Your instructions:
In the entries that follow, the first line to write out is the one containing "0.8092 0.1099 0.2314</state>", and the last is the one containing "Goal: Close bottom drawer". Reproduce that stretch exactly, with nothing before or after it.

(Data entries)
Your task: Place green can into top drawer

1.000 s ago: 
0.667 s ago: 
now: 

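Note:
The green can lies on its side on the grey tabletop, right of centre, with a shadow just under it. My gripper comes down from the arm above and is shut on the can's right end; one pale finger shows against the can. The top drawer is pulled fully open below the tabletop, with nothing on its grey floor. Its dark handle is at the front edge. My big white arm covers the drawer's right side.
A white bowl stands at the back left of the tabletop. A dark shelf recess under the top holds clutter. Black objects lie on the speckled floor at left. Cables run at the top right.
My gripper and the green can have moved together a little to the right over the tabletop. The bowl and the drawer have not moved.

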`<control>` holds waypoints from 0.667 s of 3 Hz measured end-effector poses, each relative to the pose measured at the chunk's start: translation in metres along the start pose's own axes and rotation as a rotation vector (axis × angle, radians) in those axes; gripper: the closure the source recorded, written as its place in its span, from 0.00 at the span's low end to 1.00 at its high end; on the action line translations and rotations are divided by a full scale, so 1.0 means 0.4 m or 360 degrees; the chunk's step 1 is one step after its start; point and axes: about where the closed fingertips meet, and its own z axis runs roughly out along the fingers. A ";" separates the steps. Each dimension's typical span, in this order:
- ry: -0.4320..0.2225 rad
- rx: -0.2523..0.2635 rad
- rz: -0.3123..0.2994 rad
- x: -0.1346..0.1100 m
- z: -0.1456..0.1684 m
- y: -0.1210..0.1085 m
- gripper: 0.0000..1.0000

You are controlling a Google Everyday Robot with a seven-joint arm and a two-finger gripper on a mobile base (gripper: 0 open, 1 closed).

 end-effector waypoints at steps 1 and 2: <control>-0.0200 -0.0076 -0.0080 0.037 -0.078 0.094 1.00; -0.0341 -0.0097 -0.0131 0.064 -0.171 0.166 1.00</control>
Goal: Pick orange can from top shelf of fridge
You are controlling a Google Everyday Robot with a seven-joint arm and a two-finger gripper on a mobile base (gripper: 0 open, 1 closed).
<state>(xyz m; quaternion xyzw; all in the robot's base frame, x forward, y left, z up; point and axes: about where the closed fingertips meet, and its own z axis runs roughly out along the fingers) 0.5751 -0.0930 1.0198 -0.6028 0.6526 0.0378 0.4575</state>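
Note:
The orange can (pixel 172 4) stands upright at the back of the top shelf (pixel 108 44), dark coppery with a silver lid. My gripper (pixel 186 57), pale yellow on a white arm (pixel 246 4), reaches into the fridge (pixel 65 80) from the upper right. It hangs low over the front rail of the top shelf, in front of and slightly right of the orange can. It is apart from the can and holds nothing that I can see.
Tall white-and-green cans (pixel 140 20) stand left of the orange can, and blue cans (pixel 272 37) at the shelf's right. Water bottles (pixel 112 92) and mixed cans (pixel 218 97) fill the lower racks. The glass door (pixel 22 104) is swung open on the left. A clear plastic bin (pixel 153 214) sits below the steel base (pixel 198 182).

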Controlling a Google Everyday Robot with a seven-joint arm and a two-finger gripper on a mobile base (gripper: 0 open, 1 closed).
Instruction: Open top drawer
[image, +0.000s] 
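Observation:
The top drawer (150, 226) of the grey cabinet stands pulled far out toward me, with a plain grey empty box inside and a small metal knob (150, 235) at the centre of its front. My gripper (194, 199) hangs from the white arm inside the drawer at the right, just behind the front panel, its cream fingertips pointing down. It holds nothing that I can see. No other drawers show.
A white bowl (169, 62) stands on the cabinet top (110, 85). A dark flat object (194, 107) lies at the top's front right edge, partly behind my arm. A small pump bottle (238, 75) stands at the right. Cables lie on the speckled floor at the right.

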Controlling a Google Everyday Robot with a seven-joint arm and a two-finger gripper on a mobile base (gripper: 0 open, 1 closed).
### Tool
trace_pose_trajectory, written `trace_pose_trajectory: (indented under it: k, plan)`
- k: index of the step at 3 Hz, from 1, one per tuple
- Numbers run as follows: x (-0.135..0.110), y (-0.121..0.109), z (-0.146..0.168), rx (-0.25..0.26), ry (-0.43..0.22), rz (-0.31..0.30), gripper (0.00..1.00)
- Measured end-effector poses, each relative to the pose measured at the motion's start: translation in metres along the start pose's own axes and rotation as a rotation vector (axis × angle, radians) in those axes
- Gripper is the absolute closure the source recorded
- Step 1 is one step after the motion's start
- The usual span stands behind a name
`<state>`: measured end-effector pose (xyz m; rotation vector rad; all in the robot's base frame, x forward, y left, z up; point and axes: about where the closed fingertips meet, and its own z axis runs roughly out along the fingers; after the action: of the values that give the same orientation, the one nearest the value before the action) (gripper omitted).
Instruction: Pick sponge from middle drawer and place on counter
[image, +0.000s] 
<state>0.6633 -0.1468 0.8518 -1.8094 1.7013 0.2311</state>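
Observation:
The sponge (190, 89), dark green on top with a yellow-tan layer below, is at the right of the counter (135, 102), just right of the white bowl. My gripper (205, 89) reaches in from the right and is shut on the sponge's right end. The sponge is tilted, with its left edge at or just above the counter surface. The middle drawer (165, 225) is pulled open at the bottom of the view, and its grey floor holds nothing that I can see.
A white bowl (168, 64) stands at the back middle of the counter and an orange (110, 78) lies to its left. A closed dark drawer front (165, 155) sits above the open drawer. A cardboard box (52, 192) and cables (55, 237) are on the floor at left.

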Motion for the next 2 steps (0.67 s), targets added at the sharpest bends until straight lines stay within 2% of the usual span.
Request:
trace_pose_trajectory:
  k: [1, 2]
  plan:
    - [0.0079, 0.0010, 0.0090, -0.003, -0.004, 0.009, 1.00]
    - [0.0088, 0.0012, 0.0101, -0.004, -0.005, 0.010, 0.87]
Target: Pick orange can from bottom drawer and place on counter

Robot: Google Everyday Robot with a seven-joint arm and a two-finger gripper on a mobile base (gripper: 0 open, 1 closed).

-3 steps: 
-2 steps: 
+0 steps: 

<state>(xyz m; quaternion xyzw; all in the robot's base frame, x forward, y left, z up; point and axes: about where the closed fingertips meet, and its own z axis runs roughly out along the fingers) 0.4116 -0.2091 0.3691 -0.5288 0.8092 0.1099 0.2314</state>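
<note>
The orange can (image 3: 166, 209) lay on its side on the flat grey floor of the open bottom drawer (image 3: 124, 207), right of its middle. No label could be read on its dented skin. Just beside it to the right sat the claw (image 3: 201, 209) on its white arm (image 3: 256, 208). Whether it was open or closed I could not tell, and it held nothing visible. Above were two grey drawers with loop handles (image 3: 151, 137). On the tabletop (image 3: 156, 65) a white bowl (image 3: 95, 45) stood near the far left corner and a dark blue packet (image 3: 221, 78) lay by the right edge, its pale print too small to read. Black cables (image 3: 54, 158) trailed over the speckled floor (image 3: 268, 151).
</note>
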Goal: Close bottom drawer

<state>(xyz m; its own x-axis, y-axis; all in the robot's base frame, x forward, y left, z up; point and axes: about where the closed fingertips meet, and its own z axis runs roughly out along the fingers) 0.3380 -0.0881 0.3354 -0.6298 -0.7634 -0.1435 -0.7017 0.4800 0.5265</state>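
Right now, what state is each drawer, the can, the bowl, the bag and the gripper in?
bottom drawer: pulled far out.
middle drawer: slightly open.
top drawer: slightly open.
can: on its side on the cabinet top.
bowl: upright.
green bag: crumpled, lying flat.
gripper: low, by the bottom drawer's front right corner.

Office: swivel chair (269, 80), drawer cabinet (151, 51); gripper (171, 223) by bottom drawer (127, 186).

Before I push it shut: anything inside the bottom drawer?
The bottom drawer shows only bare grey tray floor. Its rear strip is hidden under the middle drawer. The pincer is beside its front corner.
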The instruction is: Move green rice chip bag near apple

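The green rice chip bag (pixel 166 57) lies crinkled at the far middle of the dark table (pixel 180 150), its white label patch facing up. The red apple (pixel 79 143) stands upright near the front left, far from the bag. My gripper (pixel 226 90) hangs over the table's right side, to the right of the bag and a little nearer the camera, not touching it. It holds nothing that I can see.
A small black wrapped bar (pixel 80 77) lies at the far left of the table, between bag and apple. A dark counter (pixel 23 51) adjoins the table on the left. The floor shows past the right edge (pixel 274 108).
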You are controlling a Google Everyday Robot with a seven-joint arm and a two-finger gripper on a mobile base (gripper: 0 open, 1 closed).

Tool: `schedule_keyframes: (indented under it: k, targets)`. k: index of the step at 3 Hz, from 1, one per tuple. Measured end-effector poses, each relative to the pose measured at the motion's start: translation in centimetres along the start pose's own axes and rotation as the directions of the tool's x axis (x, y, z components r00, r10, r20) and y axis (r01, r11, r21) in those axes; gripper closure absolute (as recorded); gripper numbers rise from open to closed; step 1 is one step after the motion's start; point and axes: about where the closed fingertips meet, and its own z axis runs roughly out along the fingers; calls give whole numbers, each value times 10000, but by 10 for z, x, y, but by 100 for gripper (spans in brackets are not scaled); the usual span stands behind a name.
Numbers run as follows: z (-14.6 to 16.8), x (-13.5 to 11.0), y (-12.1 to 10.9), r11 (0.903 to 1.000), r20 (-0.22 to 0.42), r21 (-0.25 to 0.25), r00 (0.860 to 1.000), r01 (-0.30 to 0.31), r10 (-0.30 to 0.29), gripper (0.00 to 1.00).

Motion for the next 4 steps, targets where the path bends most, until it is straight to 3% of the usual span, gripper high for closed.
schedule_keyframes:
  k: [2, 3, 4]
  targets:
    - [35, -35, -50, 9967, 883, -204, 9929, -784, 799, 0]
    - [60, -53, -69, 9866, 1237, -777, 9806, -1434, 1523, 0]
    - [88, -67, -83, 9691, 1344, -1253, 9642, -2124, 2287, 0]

Task answer:
<state>(xyz m; quaternion xyzw; all in the robot's base frame, x forward, y left, z up; point and axes: about where the closed fingertips meet, and its own z axis runs roughly out along the fingers) 0.4116 -0.2091 0.3691 -0.5288 0.8092 0.1099 0.2314</state>
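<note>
The orange can (image 3: 166, 209) lay on its side on the flat grey floor of the open bottom drawer (image 3: 124, 207), right of its middle. No label could be read on its dented skin. Just beside it to the right sat the claw (image 3: 201, 209) on its white arm (image 3: 256, 208). Whether it was open or closed I could not tell, and it held nothing visible. Above were two grey drawers with loop handles (image 3: 151, 137). On the tabletop (image 3: 156, 65) a white bowl (image 3: 95, 45) stood near the far left corner and a dark blue packet (image 3: 221, 78) lay by the right edge, its pale print too small to read. Black cables (image 3: 54, 158) trailed over the speckled floor (image 3: 268, 151).
</note>
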Goal: Close bottom drawer

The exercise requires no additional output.